This is the kind of post you make, and immediately get 4 comments saying the class you requested is already in the framework....
I've been working a lot on multithreaded applications lately. I'm not specifically talking about taking advantage of multi-core CPUs on the client, but it's been clear for a while now that these are quickly becoming the norm and developers are going to have to adapt.
I've mostly been learning as I go, but it's made me realize that the tools available to developers are lacking. To be honest, I don't want to have to understand what the heck Greg Young is blogging about - he speaks a different language than me - I want tools and my programming language to help me out as much as possible. PLinq is interesting, but it's a minor part of the overall picture.
Java seems ahead of .NET when it comes to multithreading programming. They have true thread-safe collections that use lock-free algorithms. If you're doing multithreading programming, do yourself a favor and look up Lock Free Data Structures, you'll quickly realize that most of what you've read on MSDN as well as Microsoft own thread-safe collections are garbage.

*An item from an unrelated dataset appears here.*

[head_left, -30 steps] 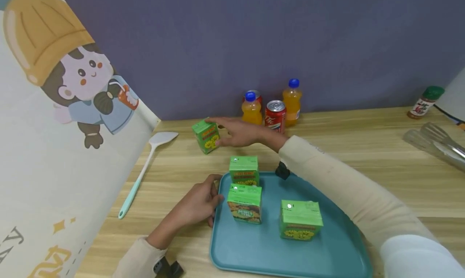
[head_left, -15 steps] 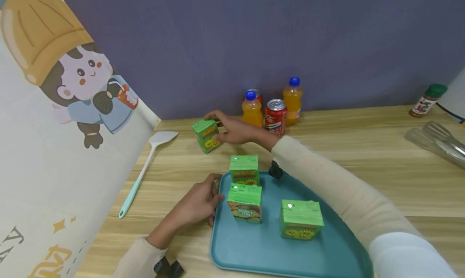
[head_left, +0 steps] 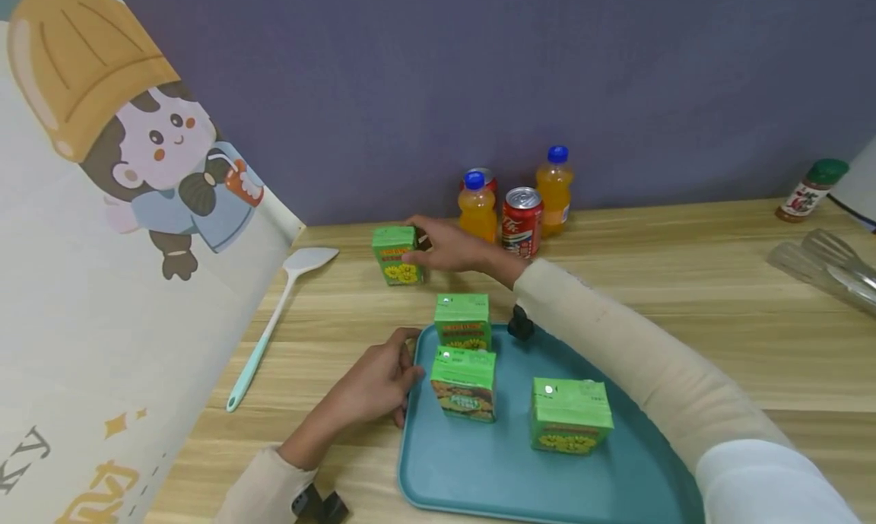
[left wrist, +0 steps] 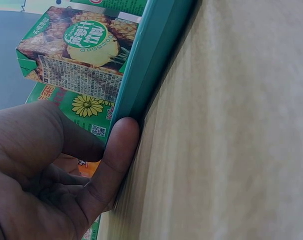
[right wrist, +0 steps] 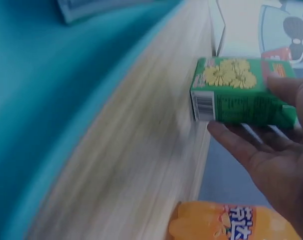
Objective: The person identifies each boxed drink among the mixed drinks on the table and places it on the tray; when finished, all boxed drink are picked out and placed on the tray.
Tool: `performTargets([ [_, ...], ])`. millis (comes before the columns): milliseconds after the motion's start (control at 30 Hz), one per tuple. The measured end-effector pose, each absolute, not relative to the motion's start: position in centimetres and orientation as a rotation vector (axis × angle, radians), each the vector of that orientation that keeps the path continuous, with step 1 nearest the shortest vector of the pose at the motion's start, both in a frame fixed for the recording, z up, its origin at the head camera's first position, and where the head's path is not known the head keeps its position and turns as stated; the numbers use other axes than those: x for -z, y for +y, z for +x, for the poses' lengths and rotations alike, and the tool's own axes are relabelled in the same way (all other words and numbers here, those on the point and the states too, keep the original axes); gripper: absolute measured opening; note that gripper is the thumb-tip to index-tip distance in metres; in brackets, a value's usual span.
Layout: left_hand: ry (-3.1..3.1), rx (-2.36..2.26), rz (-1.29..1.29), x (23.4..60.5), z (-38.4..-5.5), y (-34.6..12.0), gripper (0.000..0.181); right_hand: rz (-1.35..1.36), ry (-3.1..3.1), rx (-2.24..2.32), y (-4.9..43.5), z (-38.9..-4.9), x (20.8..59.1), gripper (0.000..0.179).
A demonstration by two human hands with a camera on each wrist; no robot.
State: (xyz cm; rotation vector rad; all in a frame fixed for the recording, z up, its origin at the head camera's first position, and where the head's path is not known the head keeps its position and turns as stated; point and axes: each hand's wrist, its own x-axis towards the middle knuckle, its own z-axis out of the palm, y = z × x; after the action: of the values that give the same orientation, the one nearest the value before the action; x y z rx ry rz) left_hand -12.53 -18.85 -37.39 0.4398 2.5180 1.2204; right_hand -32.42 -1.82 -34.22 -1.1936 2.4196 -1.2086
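My right hand (head_left: pixel 448 246) holds a green juice carton (head_left: pixel 397 258) with yellow flowers on its front, left of the bottles at the back. In the right wrist view the thumb lies on that carton's flowered face and the other fingers reach behind it. My left hand (head_left: pixel 376 379) pinches the left rim of a teal tray (head_left: pixel 438 478); the left wrist view shows thumb and forefinger at the rim. On the tray stand a pineapple juice carton (head_left: pixel 464 387), a flowered carton (head_left: pixel 461 319) partly hidden behind it, and another flowered carton (head_left: pixel 570 417) further right.
Behind the right hand stand orange drink bottles (head_left: pixel 554 189) and red cans (head_left: pixel 522 223), one can mostly hidden. A white spatula (head_left: pixel 270 334) with a mint handle lies at left. A green-capped spice jar (head_left: pixel 810 191) and metal utensils (head_left: pixel 824 269) sit at far right.
The carton at my right hand has turned to face the front more squarely and shifted slightly right. My left hand has stayed at the tray rim.
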Motion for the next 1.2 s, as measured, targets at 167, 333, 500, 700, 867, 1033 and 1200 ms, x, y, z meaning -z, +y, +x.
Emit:
performTargets([
  [167, 2.520, -1.225, 0.445, 37.5, -12.6, -18.7, 0.053, -1.160, 2.515, 1.169, -1.8, -31.9, 34.1, 0.054],
  [333, 2.516, -1.220, 0.451, 37.5, -12.8, -18.6, 0.052, -1.117, 2.523, 1.250, -1.0, -31.7, 33.7, 0.051],
  [500, 2.502, -1.217, 0.445, 37.4, -12.9, -18.6, 0.053, -1.132, 2.495, 1.354, 0.0, -31.3, 32.4, 0.047],
  [700, 2.506, -1.221, 0.454, 37.5, -13.0, -18.6, 0.053, -1.130, 2.478, 1.411, 1.5, -30.0, 30.8, 0.048],
  [867, 2.513, -1.210, 0.456, 37.5, -12.9, -18.7, 0.054, -1.149, 2.583, 1.344, 3.2, -28.5, 29.4, 0.052],
  [1033, 2.510, -1.223, 0.436, 37.5, -12.7, -18.8, 0.054, -1.180, 2.692, 1.254, 5.0, -26.7, 27.8, 0.054],
  [1200, 2.496, -1.251, 0.428, 37.5, -12.6, -18.9, 0.054, -1.174, 2.697, 1.253, 6.9, -24.9, 26.9, 0.052],
])
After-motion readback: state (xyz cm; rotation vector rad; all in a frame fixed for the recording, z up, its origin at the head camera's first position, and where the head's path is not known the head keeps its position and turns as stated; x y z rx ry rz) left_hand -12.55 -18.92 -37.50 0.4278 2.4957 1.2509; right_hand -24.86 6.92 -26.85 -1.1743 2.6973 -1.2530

I've used Julian Bucknall's collections with quite a bit of success. It'd also be nice to have truly atomic variables in .NET, like those found in Java's java.util.concurrent.atomic package - there's something unsettling about playing with the Interlock class.
Like Chris Mullins, I wish there was an exposed ThreadPool class. I don't know if he ever solved his problem of thread starvation, but we've also had to write our own implementation because we couldn't guarantee all of our operations would be asynch. Coincidentally, if you're creating a socket server, there are numerous blog posts on the Conversant blog worth reading.

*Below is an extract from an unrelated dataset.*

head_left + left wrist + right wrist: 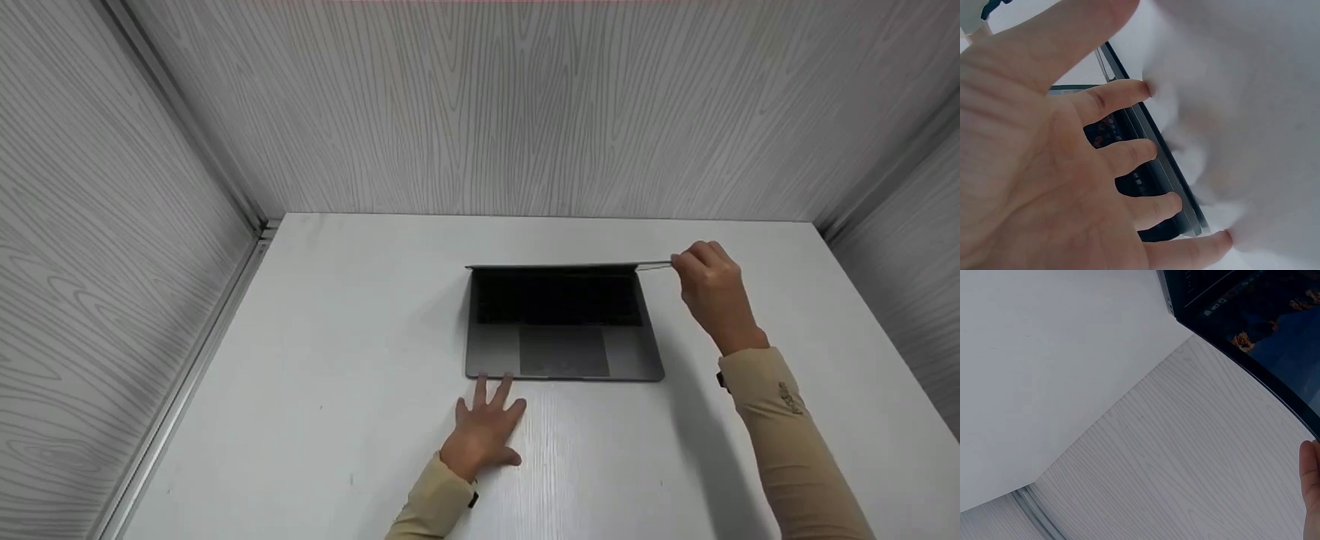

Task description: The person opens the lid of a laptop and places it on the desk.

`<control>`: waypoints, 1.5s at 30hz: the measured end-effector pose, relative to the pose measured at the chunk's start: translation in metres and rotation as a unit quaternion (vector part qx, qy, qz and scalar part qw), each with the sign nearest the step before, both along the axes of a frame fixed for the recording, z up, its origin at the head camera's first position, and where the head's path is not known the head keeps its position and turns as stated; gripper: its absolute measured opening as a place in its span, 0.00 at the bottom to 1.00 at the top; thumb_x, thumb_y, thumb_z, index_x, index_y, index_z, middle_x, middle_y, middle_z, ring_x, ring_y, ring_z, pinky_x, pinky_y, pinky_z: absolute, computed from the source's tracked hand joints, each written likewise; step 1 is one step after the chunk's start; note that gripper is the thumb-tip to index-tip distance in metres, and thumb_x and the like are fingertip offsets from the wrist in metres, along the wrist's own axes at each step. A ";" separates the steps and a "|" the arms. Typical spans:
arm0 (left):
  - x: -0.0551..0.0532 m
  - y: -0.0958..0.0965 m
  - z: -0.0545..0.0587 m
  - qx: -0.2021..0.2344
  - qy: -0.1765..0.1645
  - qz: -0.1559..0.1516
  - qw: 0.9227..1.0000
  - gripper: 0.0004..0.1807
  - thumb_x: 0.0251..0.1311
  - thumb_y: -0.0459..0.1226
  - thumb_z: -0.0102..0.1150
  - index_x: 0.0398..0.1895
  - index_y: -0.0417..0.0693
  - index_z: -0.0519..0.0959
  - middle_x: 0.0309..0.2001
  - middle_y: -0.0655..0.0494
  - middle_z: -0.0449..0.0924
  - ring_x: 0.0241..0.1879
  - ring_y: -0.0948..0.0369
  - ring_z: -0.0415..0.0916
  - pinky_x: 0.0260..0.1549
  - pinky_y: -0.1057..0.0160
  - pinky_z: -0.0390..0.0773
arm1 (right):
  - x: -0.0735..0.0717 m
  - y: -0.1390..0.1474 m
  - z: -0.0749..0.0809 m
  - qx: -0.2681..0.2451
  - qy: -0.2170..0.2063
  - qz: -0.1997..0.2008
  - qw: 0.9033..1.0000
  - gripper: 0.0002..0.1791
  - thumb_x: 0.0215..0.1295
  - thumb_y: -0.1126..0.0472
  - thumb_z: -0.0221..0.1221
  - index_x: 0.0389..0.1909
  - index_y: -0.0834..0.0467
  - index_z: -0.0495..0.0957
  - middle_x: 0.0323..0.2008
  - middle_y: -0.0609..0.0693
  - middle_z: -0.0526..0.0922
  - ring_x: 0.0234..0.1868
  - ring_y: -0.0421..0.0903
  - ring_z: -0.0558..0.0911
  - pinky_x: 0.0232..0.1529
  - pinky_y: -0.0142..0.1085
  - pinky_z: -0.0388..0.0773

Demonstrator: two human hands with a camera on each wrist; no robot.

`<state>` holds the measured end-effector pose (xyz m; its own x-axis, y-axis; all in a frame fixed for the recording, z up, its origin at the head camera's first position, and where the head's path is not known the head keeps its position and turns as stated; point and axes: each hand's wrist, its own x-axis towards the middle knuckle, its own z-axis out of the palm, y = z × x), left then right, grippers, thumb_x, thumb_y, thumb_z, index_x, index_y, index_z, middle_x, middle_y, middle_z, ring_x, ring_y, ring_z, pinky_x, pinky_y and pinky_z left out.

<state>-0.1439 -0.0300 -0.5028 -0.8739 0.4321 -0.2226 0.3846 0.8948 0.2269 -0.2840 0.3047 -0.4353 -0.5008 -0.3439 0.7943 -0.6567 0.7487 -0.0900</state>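
Note:
A grey laptop stands unfolded on the white table, its lid raised and seen almost edge-on from above. At the lid's right upper corner, my right hand pinches the edge between thumb and fingers. My left hand lies before the laptop with its fingers spread, two fingertips touching the front edge of the base. The screen is lit with a picture in the right wrist view, where only part of the right hand shows. The left palm hides much of the laptop in the left wrist view.
The white table extends around the laptop on all sides. Grey wood-grain panels stand behind it and at the left and right, with a metal rail along the left edge.

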 end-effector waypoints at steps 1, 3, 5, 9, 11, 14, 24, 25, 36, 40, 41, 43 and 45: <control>0.000 0.000 0.000 0.000 0.003 0.000 1.000 0.43 0.47 0.49 0.81 0.66 0.50 0.72 0.77 0.44 0.55 0.74 0.35 0.50 0.57 0.30 0.68 | -0.001 -0.001 0.001 -0.004 0.001 -0.001 1.000 0.04 0.62 0.82 0.62 0.30 0.72 0.79 0.28 0.62 0.75 0.31 0.58 0.77 0.30 0.48 0.77; 0.000 -0.002 0.001 -0.005 0.008 -0.001 1.000 0.43 0.46 0.50 0.81 0.66 0.50 0.73 0.77 0.44 0.56 0.74 0.36 0.51 0.57 0.31 0.69 | -0.004 -0.003 0.003 -0.010 0.002 -0.001 1.000 0.04 0.62 0.81 0.62 0.30 0.72 0.79 0.28 0.62 0.75 0.32 0.59 0.77 0.30 0.49 0.78; 0.000 -0.003 0.001 -0.012 0.012 0.002 1.000 0.43 0.45 0.50 0.82 0.66 0.50 0.73 0.77 0.44 0.57 0.74 0.36 0.52 0.56 0.31 0.70 | -0.007 -0.006 0.003 -0.010 0.001 -0.002 1.000 0.04 0.64 0.80 0.61 0.30 0.72 0.78 0.28 0.63 0.75 0.32 0.59 0.76 0.31 0.49 0.77; 0.002 -0.004 0.000 -0.014 0.021 0.006 1.000 0.42 0.44 0.50 0.83 0.64 0.50 0.74 0.76 0.44 0.58 0.73 0.36 0.53 0.55 0.32 0.72 | -0.012 -0.010 0.003 -0.014 0.006 -0.002 1.000 0.06 0.66 0.78 0.61 0.29 0.71 0.78 0.28 0.63 0.75 0.31 0.60 0.76 0.30 0.50 0.77; 0.003 -0.003 -0.001 -0.008 0.022 0.004 1.000 0.42 0.44 0.50 0.82 0.64 0.50 0.74 0.76 0.44 0.58 0.73 0.36 0.53 0.55 0.32 0.71 | -0.014 -0.011 0.003 -0.028 0.013 -0.004 1.000 0.07 0.66 0.77 0.61 0.28 0.71 0.77 0.28 0.63 0.75 0.31 0.60 0.75 0.30 0.50 0.76; 0.004 -0.003 -0.002 -0.003 0.023 0.000 1.000 0.43 0.45 0.50 0.82 0.66 0.50 0.74 0.76 0.44 0.57 0.74 0.36 0.53 0.56 0.33 0.71 | -0.018 -0.012 0.002 -0.052 0.024 -0.010 0.998 0.07 0.66 0.78 0.61 0.28 0.71 0.78 0.28 0.63 0.75 0.31 0.60 0.75 0.30 0.50 0.75; 0.001 -0.005 -0.003 0.003 0.016 0.001 1.000 0.43 0.45 0.49 0.82 0.66 0.49 0.74 0.77 0.43 0.57 0.74 0.36 0.52 0.55 0.31 0.71 | -0.031 -0.019 0.004 -0.083 0.033 -0.042 0.995 0.06 0.69 0.76 0.59 0.31 0.73 0.81 0.29 0.64 0.76 0.32 0.62 0.76 0.33 0.51 0.76; 0.000 -0.004 -0.003 -0.001 0.014 0.000 1.000 0.44 0.45 0.50 0.82 0.66 0.49 0.74 0.77 0.43 0.56 0.74 0.36 0.52 0.56 0.31 0.71 | -0.032 -0.020 0.004 -0.084 0.034 -0.045 0.995 0.06 0.69 0.76 0.59 0.31 0.73 0.81 0.29 0.65 0.77 0.32 0.62 0.76 0.33 0.52 0.76; -0.002 -0.003 -0.001 -0.011 0.002 -0.003 1.000 0.45 0.46 0.51 0.82 0.68 0.49 0.73 0.77 0.43 0.56 0.74 0.36 0.51 0.56 0.31 0.70 | -0.042 -0.022 0.010 -0.085 0.032 -0.082 0.992 0.07 0.70 0.74 0.58 0.34 0.74 0.82 0.30 0.66 0.77 0.33 0.63 0.76 0.34 0.52 0.76; -0.002 -0.003 0.000 -0.010 0.005 -0.005 1.000 0.45 0.45 0.51 0.82 0.68 0.49 0.73 0.77 0.43 0.56 0.74 0.36 0.51 0.56 0.31 0.70 | -0.047 -0.023 0.013 -0.072 0.032 -0.094 0.992 0.08 0.71 0.73 0.58 0.34 0.75 0.82 0.32 0.67 0.78 0.34 0.65 0.77 0.35 0.53 0.78; -0.002 -0.003 0.000 -0.008 0.006 -0.006 1.000 0.45 0.45 0.51 0.82 0.68 0.49 0.73 0.77 0.43 0.56 0.74 0.35 0.51 0.56 0.31 0.70 | -0.047 -0.024 0.013 -0.072 0.031 -0.097 0.992 0.07 0.71 0.74 0.58 0.35 0.75 0.82 0.32 0.67 0.78 0.35 0.65 0.77 0.36 0.53 0.79; -0.001 -0.004 -0.001 -0.004 0.008 -0.007 1.000 0.45 0.45 0.50 0.82 0.68 0.49 0.73 0.77 0.43 0.56 0.74 0.35 0.52 0.55 0.31 0.70 | -0.048 -0.025 0.014 -0.070 0.027 -0.103 0.992 0.06 0.69 0.76 0.58 0.37 0.76 0.82 0.33 0.68 0.79 0.36 0.66 0.78 0.38 0.55 0.79; 0.000 -0.005 -0.001 -0.003 0.009 -0.008 1.000 0.45 0.44 0.50 0.82 0.67 0.49 0.74 0.77 0.43 0.57 0.74 0.35 0.52 0.55 0.30 0.70 | -0.049 -0.026 0.014 -0.067 0.023 -0.109 0.991 0.06 0.67 0.79 0.57 0.39 0.76 0.82 0.34 0.70 0.80 0.37 0.67 0.78 0.39 0.56 0.80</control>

At the top of my wish list though is support for multithreading testing. Multithreaded applications might be hard to write, but they are a nightmare to test. It's easy enough to run multiple threads over your code, but I haven't yet seen (which doesn't mean it doesn't exist), something that lets you transparently test specific race and deadlock conditions. Was a waiting thread properly signaled? Was a deadlock properly resolved? So far my approach has been simply to put huge loads on the application and hope problems surface.